PROBLEM STATEMENT
When the data below is printed, every line must match exactly and the images must be absent.
===== PROVIDED RECORDS =====
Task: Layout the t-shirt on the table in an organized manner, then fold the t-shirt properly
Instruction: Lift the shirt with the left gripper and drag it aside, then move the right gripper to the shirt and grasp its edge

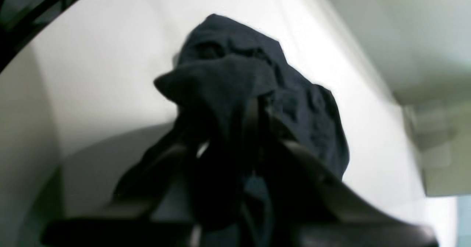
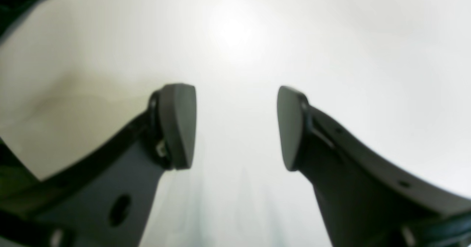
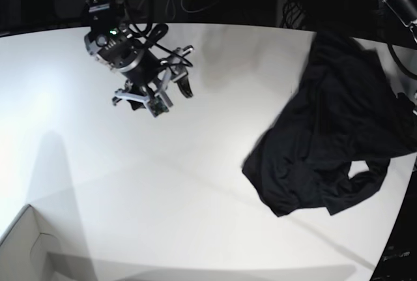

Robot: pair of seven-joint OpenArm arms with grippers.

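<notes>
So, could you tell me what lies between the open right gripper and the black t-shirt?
Only bare white table separates right gripper from t-shirt, seen in the base view.

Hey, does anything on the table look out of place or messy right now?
Yes. The t-shirt is a crumpled heap at the table's edge, not laid flat. The left claw is shut on a bunch of it; the right claw hangs open and empty.

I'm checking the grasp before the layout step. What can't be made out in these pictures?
- Left gripper: left wrist view, blurred and buried in the t-shirt; base view's right edge cuts it off.
- Shirt's sleeves and collar: base view, hidden in bunched folds.
- Cardboard box: cut by base view's corner.
</notes>
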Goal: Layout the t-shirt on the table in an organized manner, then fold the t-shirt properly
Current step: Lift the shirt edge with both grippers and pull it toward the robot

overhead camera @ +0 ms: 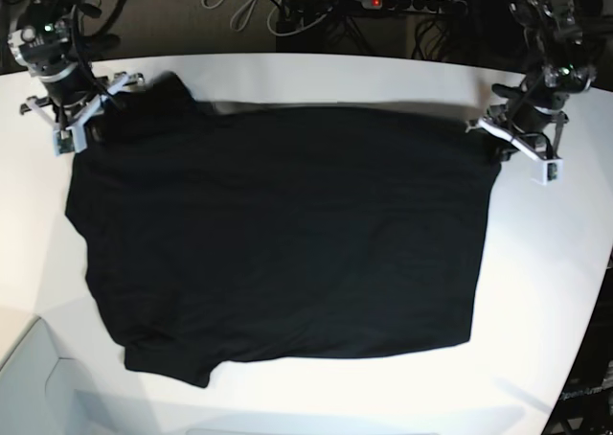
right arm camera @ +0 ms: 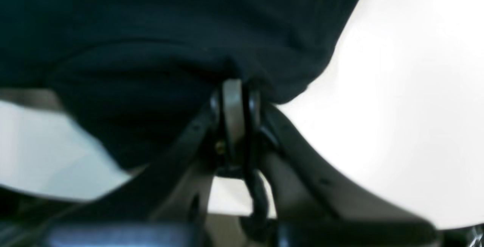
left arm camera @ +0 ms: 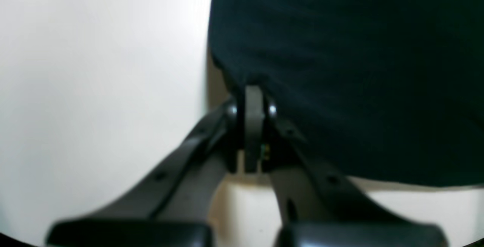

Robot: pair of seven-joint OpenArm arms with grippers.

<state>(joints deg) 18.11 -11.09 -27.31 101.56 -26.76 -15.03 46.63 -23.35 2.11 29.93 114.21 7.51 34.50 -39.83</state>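
White table [overhead camera: 536, 282] | t-shirt [overhead camera: 287, 234] print hidden | both tools pinching t-shirt corners

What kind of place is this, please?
Probably a robotics lab: a white table bearing a black t-shirt, two arms, and a power strip with cables behind it.

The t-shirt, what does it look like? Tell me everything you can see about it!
The t-shirt is plain black, soft-looking cloth, with no picture showing on this side. It lies spread nearly flat on the white table, with a few gentle wrinkles and one sleeve sticking out at a bottom corner. Its far edge is pinched at both corners: the left gripper is shut on one, the right gripper on the other.
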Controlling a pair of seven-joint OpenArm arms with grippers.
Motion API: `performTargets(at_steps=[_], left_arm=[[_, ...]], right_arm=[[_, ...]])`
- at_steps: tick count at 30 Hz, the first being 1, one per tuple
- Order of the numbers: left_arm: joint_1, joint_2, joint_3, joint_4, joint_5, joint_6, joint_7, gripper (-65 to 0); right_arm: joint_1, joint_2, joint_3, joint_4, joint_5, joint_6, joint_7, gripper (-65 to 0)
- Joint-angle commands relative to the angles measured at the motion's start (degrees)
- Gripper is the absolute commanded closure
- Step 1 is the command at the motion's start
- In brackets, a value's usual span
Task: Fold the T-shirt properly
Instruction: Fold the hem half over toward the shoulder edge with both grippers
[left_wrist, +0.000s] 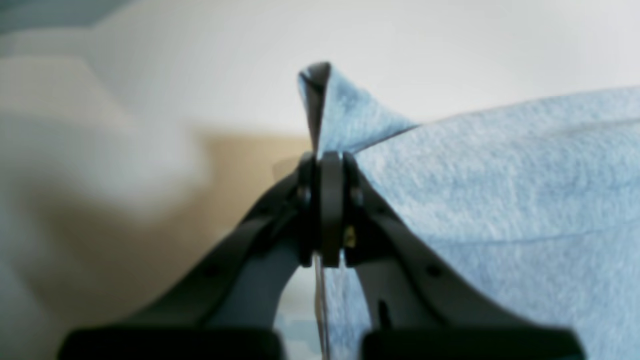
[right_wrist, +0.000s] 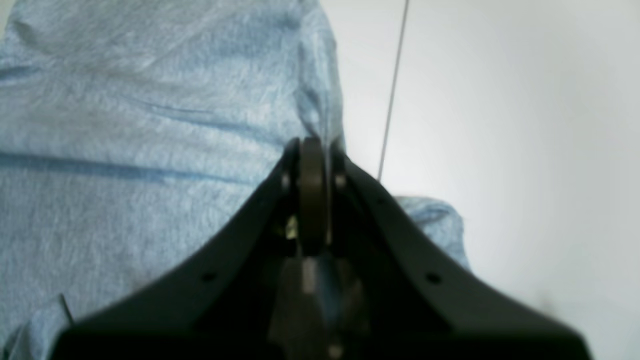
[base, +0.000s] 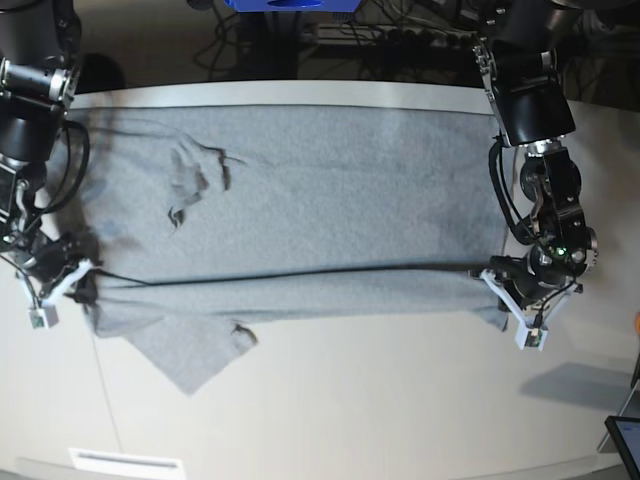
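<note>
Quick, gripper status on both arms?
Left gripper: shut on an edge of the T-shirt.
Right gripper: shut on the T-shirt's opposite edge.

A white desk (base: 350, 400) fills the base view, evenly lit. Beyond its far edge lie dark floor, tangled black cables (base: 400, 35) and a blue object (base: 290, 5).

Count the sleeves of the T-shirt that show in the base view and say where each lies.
1. On the T-shirt, one sleeve juts toward the table's near edge, at the end gripped by the right gripper. The other sleeve may be folded under or hidden.
</note>
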Motion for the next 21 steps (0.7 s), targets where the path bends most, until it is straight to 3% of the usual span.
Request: performTargets(at_steps=[1, 16, 21], left_arm=[[-1.2, -0.69, -0.12, 0.89, -0.08, 0.35, -1.0, 0.0], [1.79, -0.6, -0.12, 1.41, -0.08, 0.35, -1.0, 0.0], [2.49, -0.6, -0.03, 1.41, -0.08, 0.35, -0.04, 0.0]], right_arm=[[0.91, 1.21, 0.63, 2.3, 0.64, 0.01, 1.31, 0.0], [-3.58, 1.03, 0.54, 8.72, 0.64, -0.34, -0.45, 0.0], [-4.1, 0.94, 0.63, 9.95, 0.64, -0.34, -3.26, 0.0]])
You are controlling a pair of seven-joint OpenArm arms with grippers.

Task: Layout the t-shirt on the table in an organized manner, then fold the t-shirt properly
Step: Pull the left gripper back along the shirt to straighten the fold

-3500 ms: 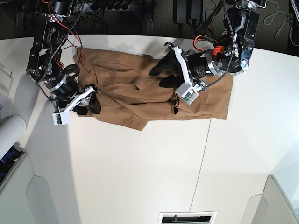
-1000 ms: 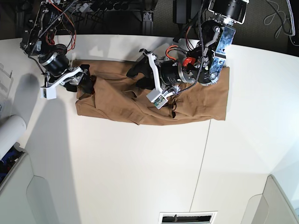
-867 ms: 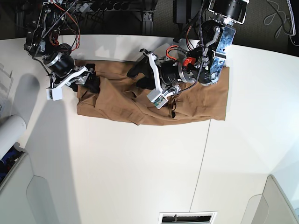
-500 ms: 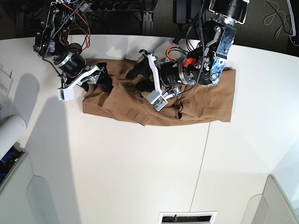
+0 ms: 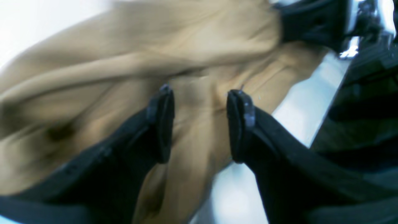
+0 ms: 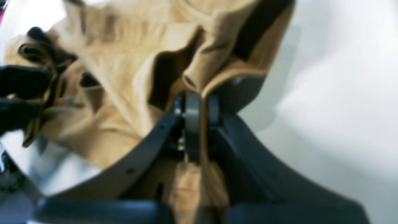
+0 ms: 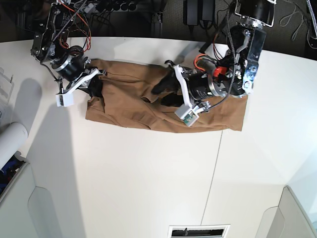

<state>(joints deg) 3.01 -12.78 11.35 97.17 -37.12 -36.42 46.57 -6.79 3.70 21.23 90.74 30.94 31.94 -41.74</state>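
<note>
My right gripper (image 6: 194, 109) pinches the plain tan-brown fabric t-shirt (image 7: 129, 106) near the table's far edge; left gripper (image 5: 199, 123) gapes. Pull taut, low.

Off at nine o'clock in the base view there was a white cylinder (image 7: 11, 139), roll-looking, lying tilted at the edge. Just above it sat a clear plastic thing (image 7: 5, 87), too cut off to tell what. Light grey moulded panels (image 7: 42, 208) filled the seven o'clock and five o'clock corners, and a small slotted vent (image 7: 199, 231) sat at six. A dark mess of cables and black boxes (image 7: 198, 12) ran along twelve o'clock.
</note>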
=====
WRITTEN SOLUTION
Task: Layout the t-shirt on the table in an organized manner, then fold the t-shirt properly
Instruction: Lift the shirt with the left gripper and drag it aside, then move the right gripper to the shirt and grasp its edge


Robot: pair of seven-joint OpenArm arms with grippers.

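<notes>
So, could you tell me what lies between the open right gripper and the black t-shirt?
Only bare white table separates right gripper from t-shirt, seen in the base view.

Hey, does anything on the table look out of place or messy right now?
Yes. The t-shirt is a crumpled heap at the table's edge, not laid flat. The left claw is shut on a bunch of it; the right claw hangs open and empty.

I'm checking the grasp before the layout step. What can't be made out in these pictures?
- Left gripper: left wrist view, blurred and buried in the t-shirt; base view's right edge cuts it off.
- Shirt's sleeves and collar: base view, hidden in bunched folds.
- Cardboard box: cut by base view's corner.
</notes>
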Goal: Layout the t-shirt on the table in an organized manner, then fold the t-shirt properly
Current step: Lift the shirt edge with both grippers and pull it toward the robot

overhead camera @ +0 ms: 
right arm camera @ +0 ms: 
left arm camera @ +0 ms: 

Robot: pair of seven-joint OpenArm arms with grippers.

<state>(joints deg) 18.11 -11.09 -27.31 101.56 -26.76 -15.03 46.63 -23.35 2.11 29.93 114.21 7.51 34.50 -39.83</state>
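White table [overhead camera: 536, 282] | t-shirt [overhead camera: 287, 234] print hidden | both tools pinching t-shirt corners

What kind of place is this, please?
Probably a robotics lab: a white table bearing a black t-shirt, two arms, and a power strip with cables behind it.

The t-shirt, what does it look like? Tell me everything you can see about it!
The t-shirt is plain black, soft-looking cloth, with no picture showing on this side. It lies spread nearly flat on the white table, with a few gentle wrinkles and one sleeve sticking out at a bottom corner. Its far edge is pinched at both corners: the left gripper is shut on one, the right gripper on the other.
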Controlling a pair of seven-joint OpenArm arms with grippers.
Motion API: `performTargets(at_steps=[_], left_arm=[[_, ...]], right_arm=[[_, ...]])`
- at_steps: tick count at 30 Hz, the first being 1, one per tuple
- Order of the numbers: left_arm: joint_1, joint_2, joint_3, joint_4, joint_5, joint_6, joint_7, gripper (-65 to 0); right_arm: joint_1, joint_2, joint_3, joint_4, joint_5, joint_6, joint_7, gripper (-65 to 0)
- Joint-angle commands relative to the angles measured at the motion's start (degrees)
- Gripper is the absolute commanded closure
- Step 1 is the command at the motion's start
- In brackets, a value's usual span
Task: Fold the T-shirt properly
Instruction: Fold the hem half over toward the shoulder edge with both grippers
[left_wrist, +0.000s] 
[right_wrist, +0.000s] 
[base, +0.000s] 
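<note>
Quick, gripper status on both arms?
Left gripper: shut on an edge of the T-shirt.
Right gripper: shut on the T-shirt's opposite edge.

A white desk (base: 350, 400) fills the base view, evenly lit. Beyond its far edge lie dark floor, tangled black cables (base: 400, 35) and a blue object (base: 290, 5).

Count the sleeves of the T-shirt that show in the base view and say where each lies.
1. On the T-shirt, one sleeve juts toward the table's near edge, at the end gripped by the right gripper. The other sleeve may be folded under or hidden.
</note>
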Motion for the next 21 steps (0.7 s), targets where the path bends most, until it is straight to 3% of the usual span.
Request: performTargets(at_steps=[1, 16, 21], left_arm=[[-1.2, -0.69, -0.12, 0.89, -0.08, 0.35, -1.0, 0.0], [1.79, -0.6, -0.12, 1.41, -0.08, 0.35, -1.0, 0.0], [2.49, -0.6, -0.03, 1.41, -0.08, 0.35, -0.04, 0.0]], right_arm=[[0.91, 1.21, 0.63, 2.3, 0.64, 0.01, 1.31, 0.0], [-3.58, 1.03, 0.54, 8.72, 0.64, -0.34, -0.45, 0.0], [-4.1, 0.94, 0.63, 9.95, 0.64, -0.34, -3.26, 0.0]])
You are controlling a pair of seven-joint OpenArm arms with grippers.

Task: Layout the t-shirt on the table in an organized manner, then fold the t-shirt properly
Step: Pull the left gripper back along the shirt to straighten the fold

-3500 ms: 
-1000 ms: 
-867 ms: 
-500 ms: 
+0 ms: 
+0 ms: 
+0 ms: 

<state>(joints deg) 3.01 -12.78 11.35 97.17 -37.12 -36.42 46.57 -6.79 3.70 21.23 90.74 30.94 31.94 -41.74</state>
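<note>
My right gripper (image 6: 194, 109) pinches the plain tan-brown fabric t-shirt (image 7: 129, 106) near the table's far edge; left gripper (image 5: 199, 123) gapes. Pull taut, low.

Off at nine o'clock in the base view there was a white cylinder (image 7: 11, 139), roll-looking, lying tilted at the edge. Just above it sat a clear plastic thing (image 7: 5, 87), too cut off to tell what. Light grey moulded panels (image 7: 42, 208) filled the seven o'clock and five o'clock corners, and a small slotted vent (image 7: 199, 231) sat at six. A dark mess of cables and black boxes (image 7: 198, 12) ran along twelve o'clock.
</note>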

Nothing else remains to be done for this exercise.